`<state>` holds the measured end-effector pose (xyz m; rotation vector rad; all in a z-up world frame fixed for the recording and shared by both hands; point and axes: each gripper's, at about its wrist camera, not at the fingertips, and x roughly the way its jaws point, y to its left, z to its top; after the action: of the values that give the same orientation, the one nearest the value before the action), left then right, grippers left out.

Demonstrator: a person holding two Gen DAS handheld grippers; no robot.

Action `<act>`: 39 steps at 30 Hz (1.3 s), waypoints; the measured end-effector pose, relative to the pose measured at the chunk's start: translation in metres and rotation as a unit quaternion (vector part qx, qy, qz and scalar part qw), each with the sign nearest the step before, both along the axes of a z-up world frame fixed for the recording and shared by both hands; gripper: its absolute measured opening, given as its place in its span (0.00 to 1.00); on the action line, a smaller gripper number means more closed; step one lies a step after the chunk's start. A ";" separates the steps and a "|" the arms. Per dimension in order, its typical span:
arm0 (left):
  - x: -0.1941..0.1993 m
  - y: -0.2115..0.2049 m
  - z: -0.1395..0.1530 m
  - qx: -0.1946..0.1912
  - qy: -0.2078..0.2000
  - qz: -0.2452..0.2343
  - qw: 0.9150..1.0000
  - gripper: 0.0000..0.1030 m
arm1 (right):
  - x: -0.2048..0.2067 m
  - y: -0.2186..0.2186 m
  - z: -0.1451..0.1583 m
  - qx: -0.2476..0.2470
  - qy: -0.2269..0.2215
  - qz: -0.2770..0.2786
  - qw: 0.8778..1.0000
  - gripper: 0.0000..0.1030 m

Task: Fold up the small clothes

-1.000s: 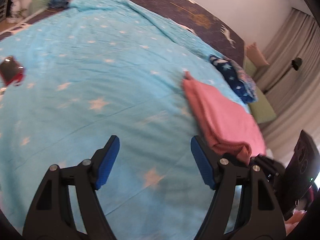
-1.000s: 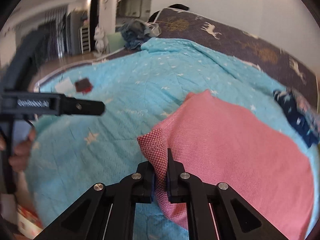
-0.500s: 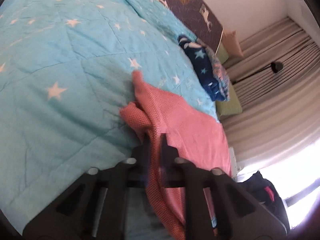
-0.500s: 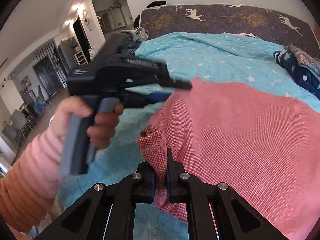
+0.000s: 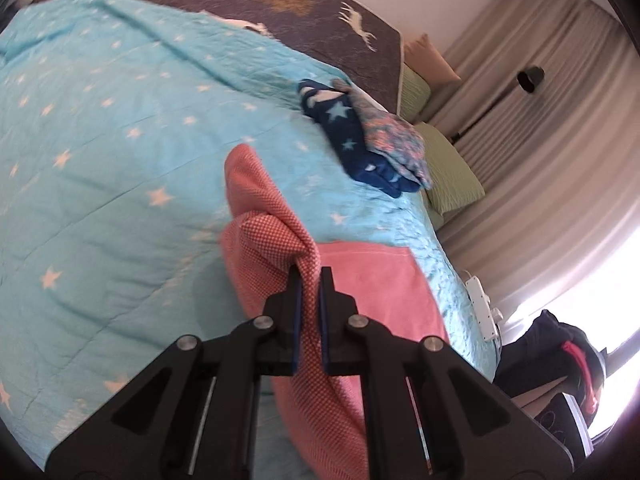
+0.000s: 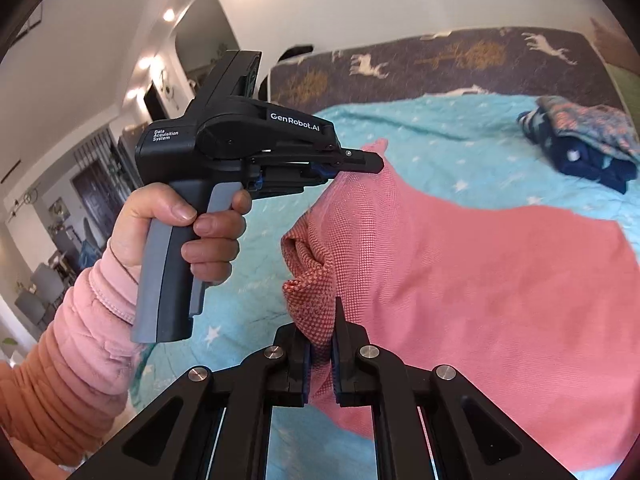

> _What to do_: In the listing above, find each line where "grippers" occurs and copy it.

> _Written response_:
`<state>` holds the measured end-effector pose (xyz m; rotation vector rad; all in a z-up world frame fixed for the recording and shared by both hands; point and axes: each gripper's, at about its wrist camera, not at the fingertips, and x roughly the way its jaws point, y to its left, z to its top; after the action: of the values that give the same orientation, the one nearest the value before the action), left then right, grippers left out.
Demonstrator: a person holding two Gen DAS handheld grippers; no robot.

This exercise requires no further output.